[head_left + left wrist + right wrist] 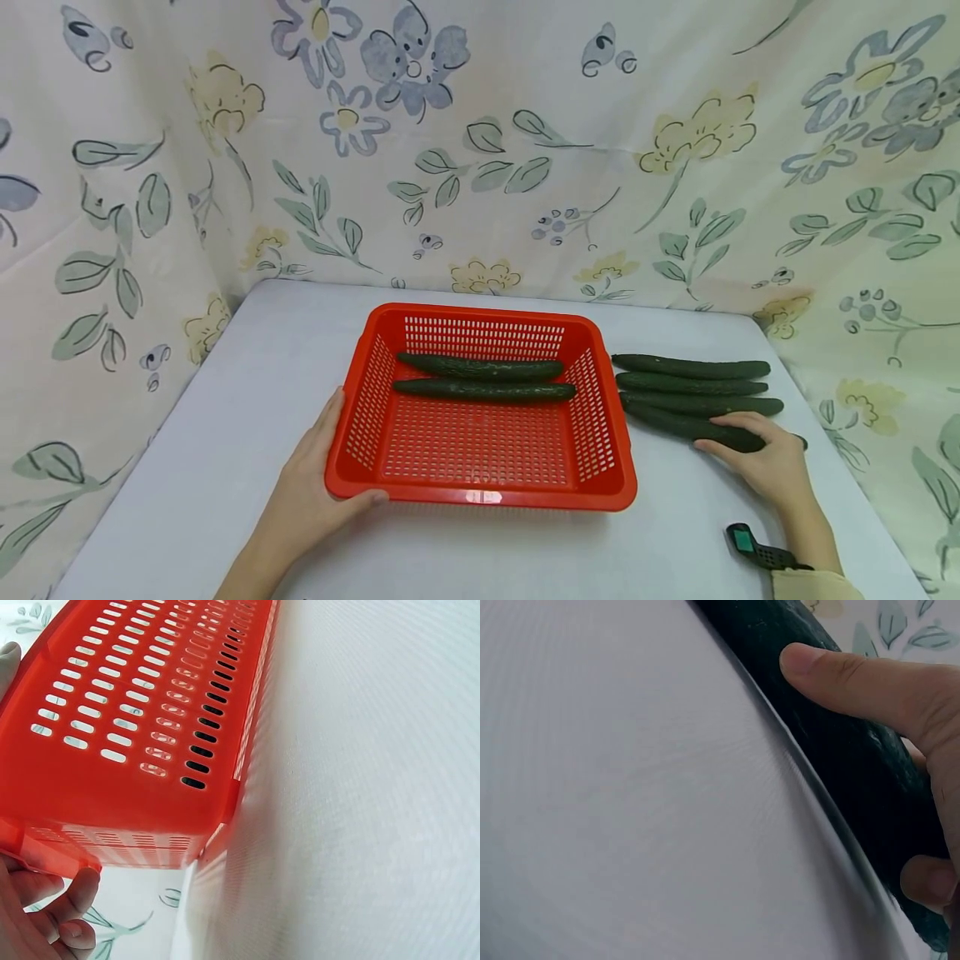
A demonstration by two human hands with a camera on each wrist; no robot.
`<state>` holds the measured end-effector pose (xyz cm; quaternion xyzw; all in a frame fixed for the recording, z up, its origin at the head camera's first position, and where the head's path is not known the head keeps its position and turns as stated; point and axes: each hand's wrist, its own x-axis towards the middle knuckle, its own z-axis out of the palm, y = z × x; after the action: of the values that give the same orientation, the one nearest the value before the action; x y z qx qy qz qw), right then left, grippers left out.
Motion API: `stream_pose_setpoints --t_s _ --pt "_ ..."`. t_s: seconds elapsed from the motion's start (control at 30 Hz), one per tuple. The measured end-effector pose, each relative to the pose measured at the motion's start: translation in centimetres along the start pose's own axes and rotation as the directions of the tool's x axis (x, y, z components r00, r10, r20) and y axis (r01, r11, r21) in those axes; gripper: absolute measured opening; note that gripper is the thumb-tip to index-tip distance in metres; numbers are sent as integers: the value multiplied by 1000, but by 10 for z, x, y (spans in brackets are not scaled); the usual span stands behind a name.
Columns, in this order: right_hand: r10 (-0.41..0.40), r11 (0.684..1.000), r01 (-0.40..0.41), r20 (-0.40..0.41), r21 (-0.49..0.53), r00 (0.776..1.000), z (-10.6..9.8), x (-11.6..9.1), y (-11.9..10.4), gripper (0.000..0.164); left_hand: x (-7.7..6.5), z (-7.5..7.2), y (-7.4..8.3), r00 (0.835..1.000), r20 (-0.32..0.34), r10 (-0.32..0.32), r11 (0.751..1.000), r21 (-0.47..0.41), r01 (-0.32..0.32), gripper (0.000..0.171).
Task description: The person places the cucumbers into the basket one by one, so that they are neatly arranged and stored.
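Note:
A red plastic basket (480, 499) with slotted walls stands on the white table. Two dark green cucumbers (480, 390) lie side by side towards its far wall. My left hand (307, 492) grips the basket at its near left corner, thumb along the front rim; the left wrist view shows bent fingers (71, 907) at the rim. To the right of the basket, my right hand (765, 458) holds the nearest cucumber (675, 422) of a group, thumb and fingers around it. That cucumber (840, 750) lies slanted, on or close to the tabletop.
Several other cucumbers (690, 367) lie roughly parallel beyond the held one, right of the basket. A dark band with a green-faced device (757, 546) is on the right wrist. Floral fabric (480, 167) hangs behind and beside the white table (225, 433).

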<state>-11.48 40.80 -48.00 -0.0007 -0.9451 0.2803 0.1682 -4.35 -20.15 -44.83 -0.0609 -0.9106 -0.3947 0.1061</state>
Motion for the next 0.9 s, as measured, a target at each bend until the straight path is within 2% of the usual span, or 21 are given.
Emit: stream_pose_setpoints --t_s 0.47,0.9 --pt "19 991 -10 -63 135 998 -5 1 -9 42 0 0 2 1000 -4 -5 1000 9 5 137" --pt "112 988 -105 -63 115 992 -3 5 -21 44 0 0 2 1000 -4 -1 1000 9 1 137"
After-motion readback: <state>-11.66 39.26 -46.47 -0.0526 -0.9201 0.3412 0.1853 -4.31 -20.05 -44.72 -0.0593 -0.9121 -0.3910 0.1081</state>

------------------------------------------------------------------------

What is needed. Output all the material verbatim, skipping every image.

Solved problem.
[head_left + left wrist + right wrist] 
A demonstration by two human hands with a camera on each wrist; no robot.
`<state>` holds the measured end-effector pose (xyz cm; quaternion xyzw; all in a frame fixed for the recording, z up, its origin at the head camera's first position, and where the head's path is not known the head keeps its position and turns as stated; point and axes: each hand's wrist, its own x-axis towards the middle knuckle, its own z-axis out of the palm, y = z × x; after the action: of the values that give the same orientation, the one nearest the value before the action; x y z qx qy qz qw), right then left, grippers left out.
Motion API: `stream_pose_setpoints --t_s _ --pt "_ ..."`. t_s: seconds elapsed from the motion's start (control at 30 Hz), one per tuple. The measured end-effector pose, each relative to the pose measured at the motion's start: translation in centimetres along the start pose's own axes and rotation as the directions of the tool's x axis (x, y, z components r00, r10, r20) and y axis (r01, r11, r21) in those axes; gripper: absolute measured opening; note that gripper is the thumb-tip to index-tip distance in metres; numbers are sent as integers: the value multiplied by 1000, but by 10 for z, x, y (spans in brackets are not scaled); the usual span stands behind a name.
Columns, in this order: right_hand: r10 (-0.41..0.40), r11 (0.684..1.000), r01 (-0.40..0.41), r20 (-0.40..0.41), r21 (-0.49..0.53), r00 (0.776..1.000), z (-10.6..9.8), x (-11.6..9.1), y (-11.9..10.4), gripper (0.000..0.164); left_hand: x (-7.7..6.5), z (-7.5..7.2), y (-7.4..8.3), r00 (0.835..1.000), r20 (-0.32..0.34), r10 (-0.32..0.32), r11 (0.751..1.000), r21 (-0.47..0.41), r01 (-0.32..0.32), gripper (0.000..0.171).
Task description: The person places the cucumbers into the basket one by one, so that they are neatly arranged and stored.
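Note:
A red plastic basket (480, 499) with slotted walls stands on the white table. Two dark green cucumbers (480, 390) lie side by side towards its far wall. My left hand (307, 492) grips the basket at its near left corner, thumb along the front rim; the left wrist view shows bent fingers (71, 907) at the rim. To the right of the basket, my right hand (765, 458) holds the nearest cucumber (675, 422) of a group, thumb and fingers around it. That cucumber (840, 750) lies slanted, on or close to the tabletop.
Several other cucumbers (690, 367) lie roughly parallel beyond the held one, right of the basket. A dark band with a green-faced device (757, 546) is on the right wrist. Floral fabric (480, 167) hangs behind and beside the white table (225, 433).
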
<state>-11.48 40.80 -48.00 -0.0007 -0.9451 0.2803 0.1682 -4.35 -20.15 -44.83 -0.0609 -0.9106 -0.3947 0.1061</state>
Motion for the next 0.9 s, as measured, a target at each bend until the straight path is within 2% of the usual span, or 21 are given.
Emit: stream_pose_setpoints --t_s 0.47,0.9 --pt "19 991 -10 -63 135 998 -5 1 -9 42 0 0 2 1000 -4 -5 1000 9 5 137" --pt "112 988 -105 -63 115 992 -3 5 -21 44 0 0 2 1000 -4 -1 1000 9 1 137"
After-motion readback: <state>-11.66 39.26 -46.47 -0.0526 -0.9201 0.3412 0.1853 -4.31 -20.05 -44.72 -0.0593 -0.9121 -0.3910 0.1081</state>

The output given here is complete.